Nile River Poaching-Josh

The modern implications between ancient Nile River Sports and the unfortunate environmental effects these continued practices are having on the region is undoubtedly a hard thing to stomach for those who enjoy the diversity of life and nature present throughout the world. However habitat loss as a result of a growing human population has been a significant factor for several species near- extinction, I will discuss three animals susceptible to poaching which is more related to ancient Nile sports.
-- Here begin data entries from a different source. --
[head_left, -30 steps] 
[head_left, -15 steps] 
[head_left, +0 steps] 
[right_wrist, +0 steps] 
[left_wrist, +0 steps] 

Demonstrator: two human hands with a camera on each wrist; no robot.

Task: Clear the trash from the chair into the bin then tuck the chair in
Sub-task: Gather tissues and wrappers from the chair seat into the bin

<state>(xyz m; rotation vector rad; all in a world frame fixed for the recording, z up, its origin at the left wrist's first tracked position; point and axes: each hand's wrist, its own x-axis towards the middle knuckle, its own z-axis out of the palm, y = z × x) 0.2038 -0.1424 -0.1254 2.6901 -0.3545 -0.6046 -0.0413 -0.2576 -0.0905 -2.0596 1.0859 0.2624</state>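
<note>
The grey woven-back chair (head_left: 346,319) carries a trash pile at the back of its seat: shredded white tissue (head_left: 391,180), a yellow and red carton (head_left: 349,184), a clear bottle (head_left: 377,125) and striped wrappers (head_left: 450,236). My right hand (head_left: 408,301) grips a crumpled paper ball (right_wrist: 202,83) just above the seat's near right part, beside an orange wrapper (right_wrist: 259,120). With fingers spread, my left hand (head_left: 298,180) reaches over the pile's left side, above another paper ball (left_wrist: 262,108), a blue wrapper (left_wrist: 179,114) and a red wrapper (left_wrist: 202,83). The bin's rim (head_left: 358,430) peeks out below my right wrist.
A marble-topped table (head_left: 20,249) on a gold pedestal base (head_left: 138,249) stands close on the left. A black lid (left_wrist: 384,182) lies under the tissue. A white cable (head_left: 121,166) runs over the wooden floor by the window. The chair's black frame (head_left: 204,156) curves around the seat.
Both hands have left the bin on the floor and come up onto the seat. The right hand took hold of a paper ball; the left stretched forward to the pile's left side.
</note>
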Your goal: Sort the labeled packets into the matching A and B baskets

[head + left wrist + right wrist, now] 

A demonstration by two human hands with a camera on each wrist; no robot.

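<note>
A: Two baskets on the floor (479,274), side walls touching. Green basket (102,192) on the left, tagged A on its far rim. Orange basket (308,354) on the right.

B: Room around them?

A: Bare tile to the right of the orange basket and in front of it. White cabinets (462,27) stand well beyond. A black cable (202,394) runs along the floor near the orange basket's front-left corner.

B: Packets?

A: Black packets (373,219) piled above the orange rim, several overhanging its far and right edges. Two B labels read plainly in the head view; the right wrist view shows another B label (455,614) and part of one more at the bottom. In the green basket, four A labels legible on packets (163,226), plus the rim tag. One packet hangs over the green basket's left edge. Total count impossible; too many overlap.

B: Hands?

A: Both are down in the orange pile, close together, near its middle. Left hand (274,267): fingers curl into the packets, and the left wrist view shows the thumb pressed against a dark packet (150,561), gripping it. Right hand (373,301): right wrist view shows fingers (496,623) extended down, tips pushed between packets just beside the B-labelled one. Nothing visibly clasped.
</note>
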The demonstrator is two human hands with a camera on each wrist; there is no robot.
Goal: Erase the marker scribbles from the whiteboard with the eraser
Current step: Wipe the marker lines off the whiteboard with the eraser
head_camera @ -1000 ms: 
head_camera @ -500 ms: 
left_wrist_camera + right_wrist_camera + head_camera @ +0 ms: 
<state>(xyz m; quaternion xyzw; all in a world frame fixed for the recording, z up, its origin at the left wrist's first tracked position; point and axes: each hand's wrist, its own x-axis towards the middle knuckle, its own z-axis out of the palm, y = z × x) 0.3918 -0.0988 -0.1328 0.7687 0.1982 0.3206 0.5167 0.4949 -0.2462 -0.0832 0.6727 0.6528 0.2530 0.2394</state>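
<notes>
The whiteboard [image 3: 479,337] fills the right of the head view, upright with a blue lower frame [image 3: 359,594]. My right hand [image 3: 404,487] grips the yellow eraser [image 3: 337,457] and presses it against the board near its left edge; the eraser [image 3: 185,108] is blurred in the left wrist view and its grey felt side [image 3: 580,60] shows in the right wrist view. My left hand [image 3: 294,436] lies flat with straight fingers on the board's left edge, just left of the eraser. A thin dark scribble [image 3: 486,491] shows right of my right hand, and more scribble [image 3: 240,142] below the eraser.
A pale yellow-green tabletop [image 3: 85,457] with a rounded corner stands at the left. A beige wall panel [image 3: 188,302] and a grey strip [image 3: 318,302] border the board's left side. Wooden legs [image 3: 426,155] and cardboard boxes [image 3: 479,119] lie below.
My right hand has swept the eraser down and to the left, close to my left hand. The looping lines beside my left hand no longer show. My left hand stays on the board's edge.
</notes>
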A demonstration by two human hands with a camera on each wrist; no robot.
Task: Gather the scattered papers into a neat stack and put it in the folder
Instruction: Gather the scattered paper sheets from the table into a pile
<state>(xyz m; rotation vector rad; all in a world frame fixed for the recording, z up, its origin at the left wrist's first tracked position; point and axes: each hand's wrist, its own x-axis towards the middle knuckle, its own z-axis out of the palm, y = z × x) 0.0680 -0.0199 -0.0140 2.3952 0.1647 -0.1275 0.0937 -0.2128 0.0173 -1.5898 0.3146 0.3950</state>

The Nile crocodile was almost hunted to extinction for creating exceptional leather out of its tough skin, for meat, and also medicinal purposes. Another amazing creature that has been poached to near-extinction is the Black Rhinoceros. The horns are sought for a variety of purposes such as medicinal, fighting off poisons, and also for luxury. It was in 1970 that the Rhino population really started to drop. A dagger with a hilt carved out of Rhino horn is a symbol of wealth and status for men in Yemen. When the oil prices skyrocketed, the per capita income increased seven-fold allowing a large proportion of the male population to afford these daggers. The basic idea of supply and demand can be applied here; the more people could afford these daggers, the more Rhinos were poached. Incredibly, a set of horns from one Rhino would go for as much as 50,000 dollars. Another sad tale on this topic includes the constant exponential decline in respect to the cat count. Leopards and Lions are threatened as a result of human contact, loss of habitat, prey decline, trophy hunting, pesticide poisoning, and Tuberculosis. In fact, 517 trophies were legally exported to the U.S. in 2008 according to the Convention in International Trade of Endangered Species. Conservationists are extremely concerned that these predators will soon vanish, and that without these large cats, the ecosystem will not function correctly.

Pharaoh’s and high officials would enjoy the sport of hunting back in the olden days, however it obviously did not had the adverse effects we see today.  The result of new technologies such as highly efficient guns, and a growing population creates the perfect recipe for the ultimate extinction of any species with any sort of economic value. While people still hunt for sport today, it is only a fraction of the larger picture that, in conglomeration with human conflict as a result of loss of habitat, that is causing the rapid decrease of these incredible animals. I’m for sure bummed. It would be boring, and quite selfish of our species to create a world only inhabited by humans. Conservationists claim strategies such as ecotourism, banning hunting and arresting poachers, and reduced human conflict by protecting reserves are key in the survival of these majestic creatures.

Joubert, Derrick and Beverley. “Protecting Predators.” National Geographic. December 2010. 138-144.


“Black Rhino An Endangered Species.” Google. Web. 28 November 2010.


“Nile Crocodile.” 25 November 2010. Wikipedia. Web. 27 November 2010.